Look through the records below for the line with "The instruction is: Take". Return that line and each one after it up to and including the line with "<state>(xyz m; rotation", exactly.

___ Exercise data ___

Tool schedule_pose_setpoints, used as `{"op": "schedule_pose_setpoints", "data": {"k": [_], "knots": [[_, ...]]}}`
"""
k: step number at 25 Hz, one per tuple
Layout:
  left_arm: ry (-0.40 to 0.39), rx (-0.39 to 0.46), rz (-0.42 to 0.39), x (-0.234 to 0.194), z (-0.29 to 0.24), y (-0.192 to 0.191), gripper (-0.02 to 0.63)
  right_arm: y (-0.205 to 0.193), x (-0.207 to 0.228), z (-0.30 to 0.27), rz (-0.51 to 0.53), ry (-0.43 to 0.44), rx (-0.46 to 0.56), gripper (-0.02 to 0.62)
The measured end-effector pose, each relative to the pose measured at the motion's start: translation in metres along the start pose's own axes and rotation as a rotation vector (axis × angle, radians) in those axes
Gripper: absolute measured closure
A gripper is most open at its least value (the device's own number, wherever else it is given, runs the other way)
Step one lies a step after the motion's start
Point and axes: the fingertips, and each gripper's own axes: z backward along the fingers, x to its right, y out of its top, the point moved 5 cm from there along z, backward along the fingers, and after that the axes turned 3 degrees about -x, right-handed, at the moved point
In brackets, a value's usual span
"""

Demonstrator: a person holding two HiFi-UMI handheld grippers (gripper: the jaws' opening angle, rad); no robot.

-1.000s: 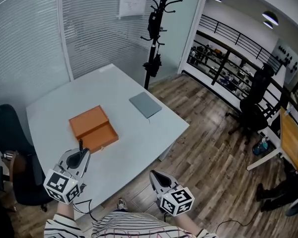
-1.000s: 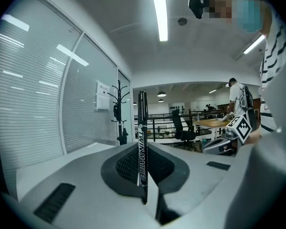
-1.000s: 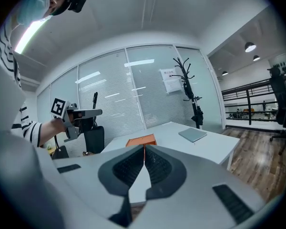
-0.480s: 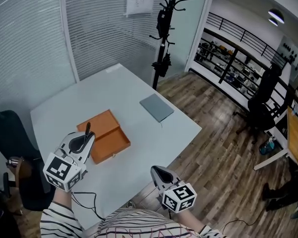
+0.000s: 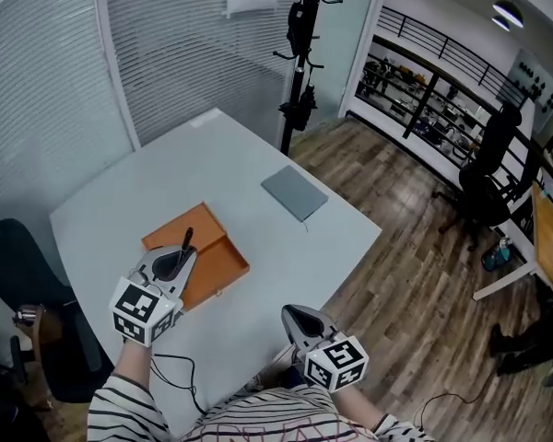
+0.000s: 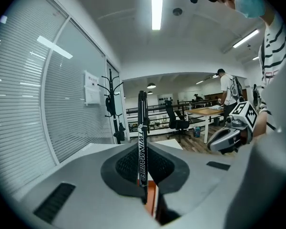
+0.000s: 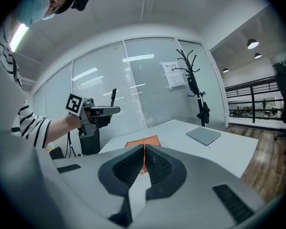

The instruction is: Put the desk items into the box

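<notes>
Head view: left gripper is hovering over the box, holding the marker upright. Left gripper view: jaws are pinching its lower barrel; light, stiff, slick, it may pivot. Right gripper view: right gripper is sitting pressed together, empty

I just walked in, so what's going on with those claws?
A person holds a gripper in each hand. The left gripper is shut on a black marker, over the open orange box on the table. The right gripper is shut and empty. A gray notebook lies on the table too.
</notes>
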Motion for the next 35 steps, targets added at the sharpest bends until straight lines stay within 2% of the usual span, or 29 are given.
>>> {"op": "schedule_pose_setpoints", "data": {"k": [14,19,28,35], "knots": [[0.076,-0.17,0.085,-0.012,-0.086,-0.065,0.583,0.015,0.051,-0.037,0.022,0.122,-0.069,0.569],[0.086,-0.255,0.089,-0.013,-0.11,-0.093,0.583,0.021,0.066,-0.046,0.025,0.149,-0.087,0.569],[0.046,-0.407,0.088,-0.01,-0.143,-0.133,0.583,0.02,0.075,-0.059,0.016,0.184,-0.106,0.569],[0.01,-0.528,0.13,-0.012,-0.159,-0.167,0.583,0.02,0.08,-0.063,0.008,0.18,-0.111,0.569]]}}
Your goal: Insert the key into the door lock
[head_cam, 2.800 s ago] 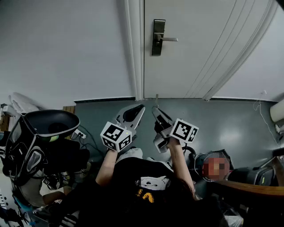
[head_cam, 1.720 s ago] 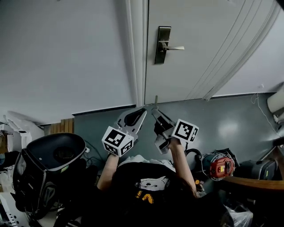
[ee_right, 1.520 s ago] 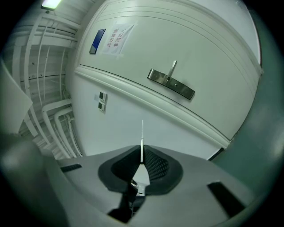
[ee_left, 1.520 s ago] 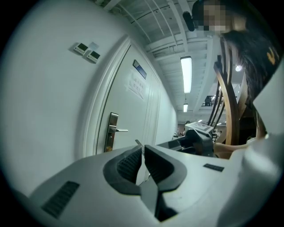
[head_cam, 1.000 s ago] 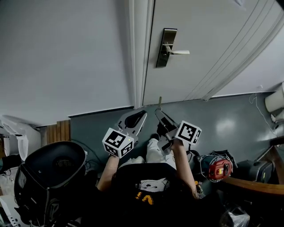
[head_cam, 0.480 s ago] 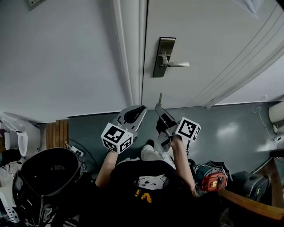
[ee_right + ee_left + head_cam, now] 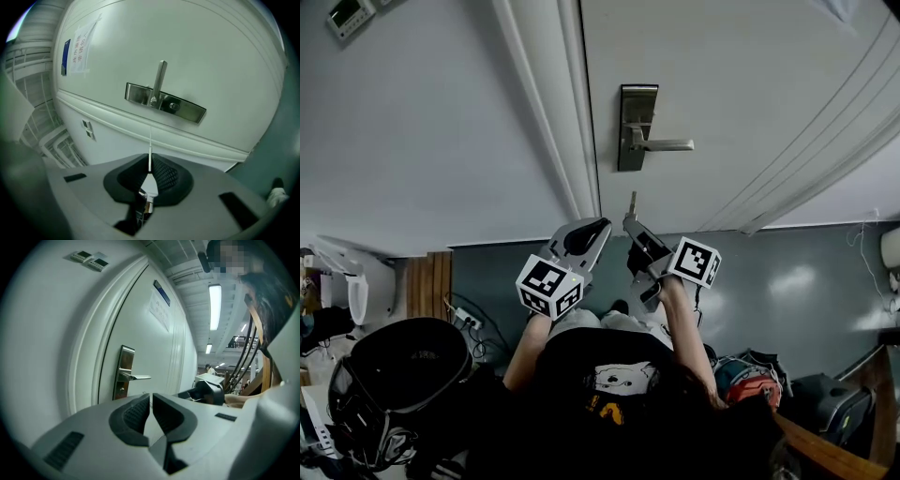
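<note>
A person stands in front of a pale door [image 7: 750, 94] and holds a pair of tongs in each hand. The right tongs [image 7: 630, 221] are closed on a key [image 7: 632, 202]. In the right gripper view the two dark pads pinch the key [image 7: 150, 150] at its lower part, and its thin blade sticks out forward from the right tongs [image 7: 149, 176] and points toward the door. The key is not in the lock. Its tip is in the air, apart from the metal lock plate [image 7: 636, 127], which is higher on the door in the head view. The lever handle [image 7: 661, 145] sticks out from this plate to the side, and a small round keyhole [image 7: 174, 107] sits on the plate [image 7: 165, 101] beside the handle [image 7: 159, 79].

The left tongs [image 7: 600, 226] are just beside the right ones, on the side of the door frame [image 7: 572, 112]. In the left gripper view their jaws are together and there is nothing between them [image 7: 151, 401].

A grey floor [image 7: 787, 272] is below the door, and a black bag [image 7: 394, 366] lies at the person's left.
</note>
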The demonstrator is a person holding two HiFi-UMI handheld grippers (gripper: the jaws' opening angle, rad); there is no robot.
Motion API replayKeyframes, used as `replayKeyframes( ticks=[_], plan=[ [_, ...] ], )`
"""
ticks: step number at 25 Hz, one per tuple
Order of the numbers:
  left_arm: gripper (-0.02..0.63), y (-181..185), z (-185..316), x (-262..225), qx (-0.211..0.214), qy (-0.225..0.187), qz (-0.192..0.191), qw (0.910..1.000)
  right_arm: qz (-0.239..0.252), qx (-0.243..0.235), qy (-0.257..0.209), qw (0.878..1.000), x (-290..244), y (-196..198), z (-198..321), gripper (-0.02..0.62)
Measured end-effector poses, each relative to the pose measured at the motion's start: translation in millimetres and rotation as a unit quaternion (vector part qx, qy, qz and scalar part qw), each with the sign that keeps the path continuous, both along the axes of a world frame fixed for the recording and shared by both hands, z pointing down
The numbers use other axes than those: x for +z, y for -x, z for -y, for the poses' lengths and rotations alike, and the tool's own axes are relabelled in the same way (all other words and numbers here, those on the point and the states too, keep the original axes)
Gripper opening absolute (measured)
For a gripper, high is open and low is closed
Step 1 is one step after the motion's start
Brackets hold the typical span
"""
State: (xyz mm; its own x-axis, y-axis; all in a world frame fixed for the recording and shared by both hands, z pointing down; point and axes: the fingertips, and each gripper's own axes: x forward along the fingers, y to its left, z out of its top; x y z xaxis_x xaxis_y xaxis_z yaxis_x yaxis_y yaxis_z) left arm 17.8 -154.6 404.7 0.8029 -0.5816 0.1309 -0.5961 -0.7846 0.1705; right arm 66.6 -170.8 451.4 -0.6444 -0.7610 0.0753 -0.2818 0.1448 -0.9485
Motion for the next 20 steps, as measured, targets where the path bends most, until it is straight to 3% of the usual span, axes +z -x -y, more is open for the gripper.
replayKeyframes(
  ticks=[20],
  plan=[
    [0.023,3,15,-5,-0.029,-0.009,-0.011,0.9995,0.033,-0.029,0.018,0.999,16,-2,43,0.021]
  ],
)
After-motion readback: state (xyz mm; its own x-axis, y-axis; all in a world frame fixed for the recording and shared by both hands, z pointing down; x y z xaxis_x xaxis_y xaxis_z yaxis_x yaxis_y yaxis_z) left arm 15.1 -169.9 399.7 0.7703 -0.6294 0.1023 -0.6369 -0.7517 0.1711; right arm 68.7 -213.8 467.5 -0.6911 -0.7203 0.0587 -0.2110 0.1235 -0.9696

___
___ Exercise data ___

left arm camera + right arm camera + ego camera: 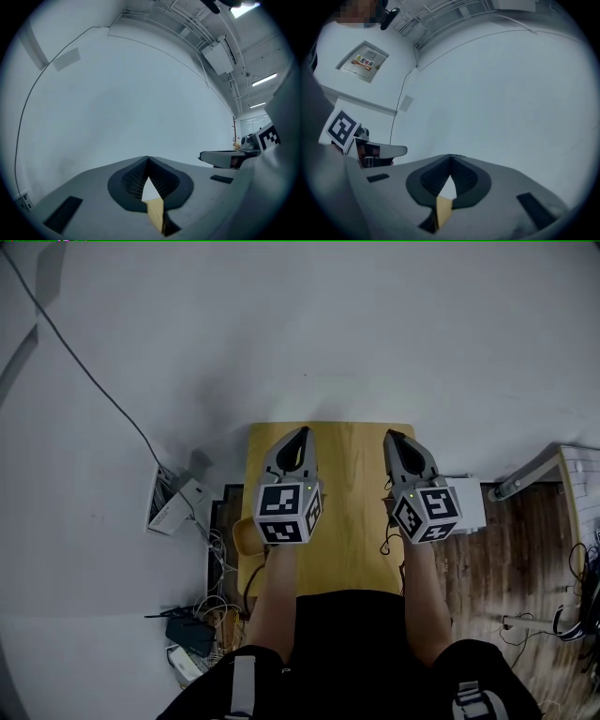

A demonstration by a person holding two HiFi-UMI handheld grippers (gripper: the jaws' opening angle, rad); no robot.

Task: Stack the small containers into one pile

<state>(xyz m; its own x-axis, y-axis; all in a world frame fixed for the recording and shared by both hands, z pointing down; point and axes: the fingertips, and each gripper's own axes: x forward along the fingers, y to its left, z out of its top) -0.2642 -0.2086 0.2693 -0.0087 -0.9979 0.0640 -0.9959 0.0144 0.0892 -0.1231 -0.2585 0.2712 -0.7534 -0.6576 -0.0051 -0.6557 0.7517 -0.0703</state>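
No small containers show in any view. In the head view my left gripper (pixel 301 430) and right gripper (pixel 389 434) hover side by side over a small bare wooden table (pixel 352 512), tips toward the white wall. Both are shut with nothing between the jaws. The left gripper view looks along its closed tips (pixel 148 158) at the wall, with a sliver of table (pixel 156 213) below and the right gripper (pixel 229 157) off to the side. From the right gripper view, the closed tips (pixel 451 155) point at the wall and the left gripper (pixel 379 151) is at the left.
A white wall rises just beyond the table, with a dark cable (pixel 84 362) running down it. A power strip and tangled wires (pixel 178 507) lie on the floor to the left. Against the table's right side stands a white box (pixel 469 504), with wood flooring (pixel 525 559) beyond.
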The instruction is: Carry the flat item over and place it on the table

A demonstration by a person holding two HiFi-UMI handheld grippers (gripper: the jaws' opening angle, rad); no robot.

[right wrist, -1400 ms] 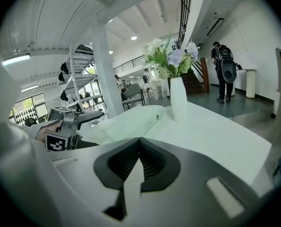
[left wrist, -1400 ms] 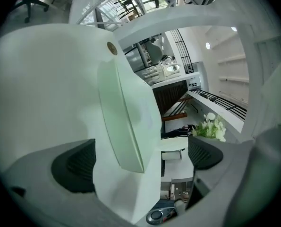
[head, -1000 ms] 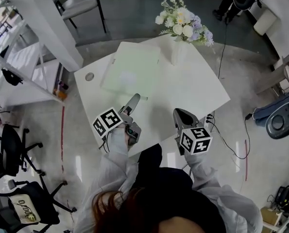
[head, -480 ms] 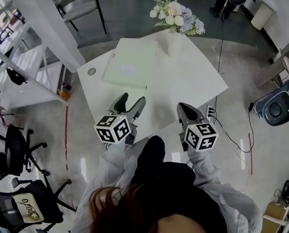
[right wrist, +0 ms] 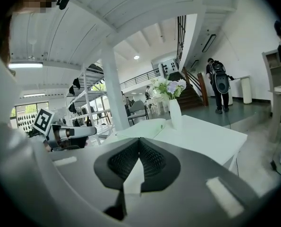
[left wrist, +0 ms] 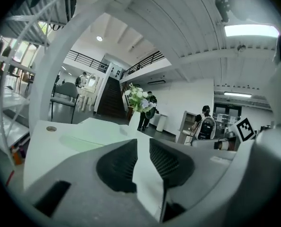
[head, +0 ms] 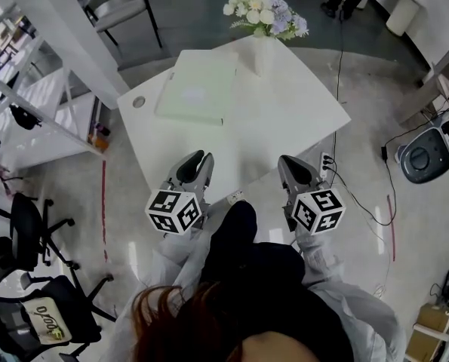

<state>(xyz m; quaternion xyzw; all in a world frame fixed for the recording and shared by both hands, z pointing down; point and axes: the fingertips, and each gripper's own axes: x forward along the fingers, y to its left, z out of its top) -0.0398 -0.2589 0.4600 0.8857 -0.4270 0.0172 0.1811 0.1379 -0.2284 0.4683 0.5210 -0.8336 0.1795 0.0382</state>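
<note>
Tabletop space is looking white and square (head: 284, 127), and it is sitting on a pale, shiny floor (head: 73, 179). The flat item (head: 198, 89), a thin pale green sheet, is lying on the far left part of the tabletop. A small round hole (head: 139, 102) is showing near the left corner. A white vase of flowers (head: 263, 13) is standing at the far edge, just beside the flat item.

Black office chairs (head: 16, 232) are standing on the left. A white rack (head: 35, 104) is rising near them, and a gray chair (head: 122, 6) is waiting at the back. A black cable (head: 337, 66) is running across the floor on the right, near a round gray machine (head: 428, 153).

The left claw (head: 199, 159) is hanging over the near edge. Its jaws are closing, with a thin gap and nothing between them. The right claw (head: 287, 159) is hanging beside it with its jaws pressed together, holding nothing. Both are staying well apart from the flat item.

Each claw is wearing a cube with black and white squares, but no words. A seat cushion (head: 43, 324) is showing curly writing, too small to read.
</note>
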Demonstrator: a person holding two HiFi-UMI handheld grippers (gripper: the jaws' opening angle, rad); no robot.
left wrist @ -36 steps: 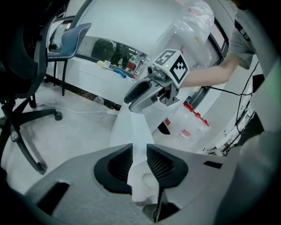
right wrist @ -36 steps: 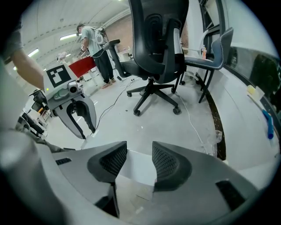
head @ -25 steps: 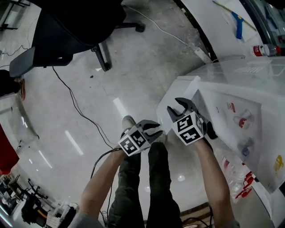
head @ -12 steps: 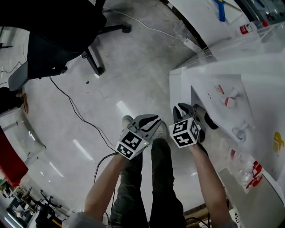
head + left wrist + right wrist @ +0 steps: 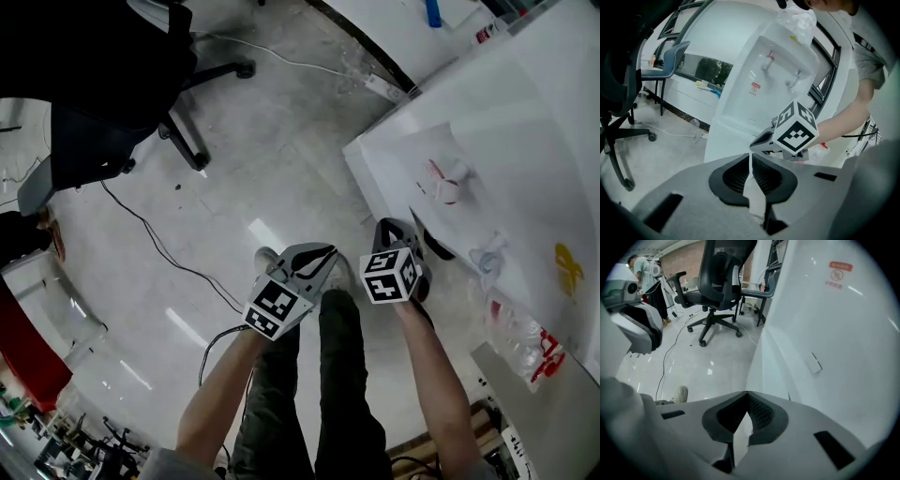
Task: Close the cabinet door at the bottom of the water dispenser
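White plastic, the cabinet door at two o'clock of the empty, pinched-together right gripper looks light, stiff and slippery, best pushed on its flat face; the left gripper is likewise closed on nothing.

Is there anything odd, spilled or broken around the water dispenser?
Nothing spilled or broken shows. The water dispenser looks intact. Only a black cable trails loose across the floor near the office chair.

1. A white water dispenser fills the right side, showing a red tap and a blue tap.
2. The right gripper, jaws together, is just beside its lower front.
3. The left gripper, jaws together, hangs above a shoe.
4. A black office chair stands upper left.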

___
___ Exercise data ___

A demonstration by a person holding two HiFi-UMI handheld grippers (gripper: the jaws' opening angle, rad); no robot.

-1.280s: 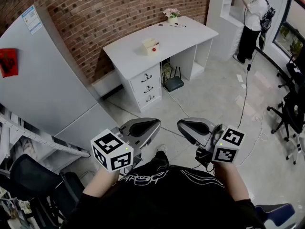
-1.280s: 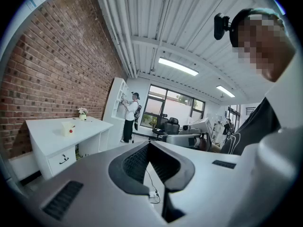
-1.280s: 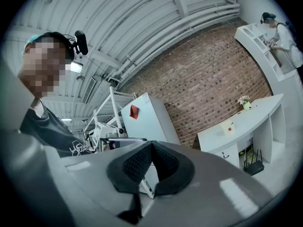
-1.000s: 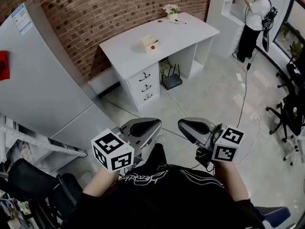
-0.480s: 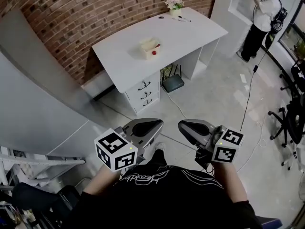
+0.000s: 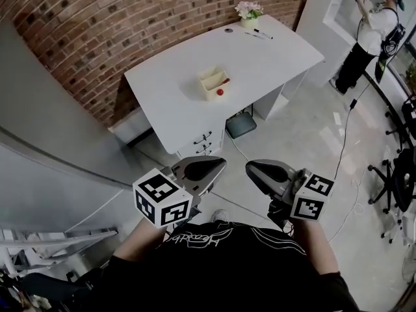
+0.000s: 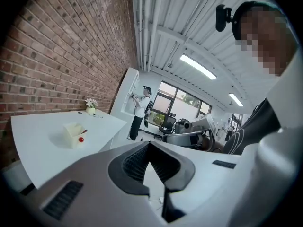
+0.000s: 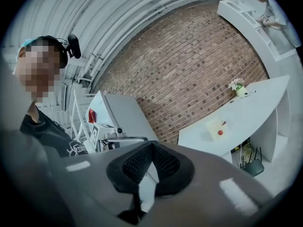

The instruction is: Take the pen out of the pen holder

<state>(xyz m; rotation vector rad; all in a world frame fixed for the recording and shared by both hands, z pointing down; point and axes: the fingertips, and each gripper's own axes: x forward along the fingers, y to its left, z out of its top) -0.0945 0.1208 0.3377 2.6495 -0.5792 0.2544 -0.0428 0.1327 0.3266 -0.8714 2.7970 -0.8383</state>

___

**Finished task:**
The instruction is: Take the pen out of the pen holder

<state>(xyz m; rotation vector rad; all in a world frame fixed for the recording and shared by both hands, z pointing down; point and axes: the fingertips, and each gripper's own axes: x forward along the fingers, y to its left, z out of its top) -0.0945 0.1208 0.3377 2.6495 -0.5792 0.2544 -0.0428 0.1327 0.3266 -0.8714 2.7970 -0.8383</state>

There is no more output to give.